### TASK TO COMPLETE
Could you write out, exactly, every line from the top of the data through the line holding "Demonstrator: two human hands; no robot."? Omit the pictures.

### SUPPLIED MATERIAL
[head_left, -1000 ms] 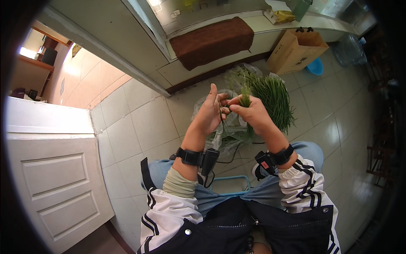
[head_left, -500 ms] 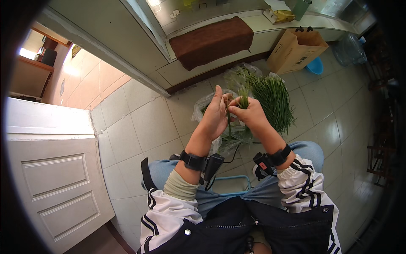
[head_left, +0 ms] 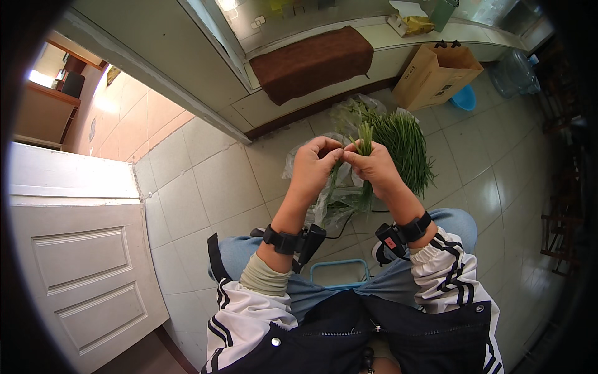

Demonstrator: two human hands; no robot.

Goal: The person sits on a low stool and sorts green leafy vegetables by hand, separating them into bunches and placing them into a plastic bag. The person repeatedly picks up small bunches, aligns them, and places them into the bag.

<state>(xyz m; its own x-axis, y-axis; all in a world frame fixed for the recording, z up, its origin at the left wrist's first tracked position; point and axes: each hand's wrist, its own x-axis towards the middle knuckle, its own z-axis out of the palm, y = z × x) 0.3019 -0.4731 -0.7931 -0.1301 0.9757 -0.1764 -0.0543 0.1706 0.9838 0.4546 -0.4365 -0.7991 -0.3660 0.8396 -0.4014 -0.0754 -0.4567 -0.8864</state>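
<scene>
My right hand (head_left: 378,169) is closed round a small bunch of green chives (head_left: 365,134), with the pale ends standing up past the fingers. My left hand (head_left: 313,167) pinches with thumb and fingertips close against the right fingertips. A thin green chive stalk (head_left: 334,176) hangs below the left fingers. Right of the hands, a large pile of long chives (head_left: 402,149) lies on the floor. Crumpled clear plastic bags (head_left: 356,107) lie behind and beneath the hands, partly hidden by them.
A brown paper bag (head_left: 430,84) stands at the back right, by a blue basin (head_left: 463,98) and a big clear water bottle (head_left: 516,73). A brown cloth (head_left: 314,62) drapes over the ledge. A white door (head_left: 87,268) is at left. A light-blue metal frame (head_left: 339,263) shows between my knees.
My left hand has turned from raised thumb and spread fingers to a pinch, its fingertips now meeting the right's. The right hand's bunch has shifted slightly and stands more upright.
</scene>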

### THE COMPLETED TASK
[head_left, -1000 ms] 
[head_left, -500 ms] 
[head_left, +0 ms] 

Demonstrator: two human hands; no robot.

The exercise is done, and no more output is needed.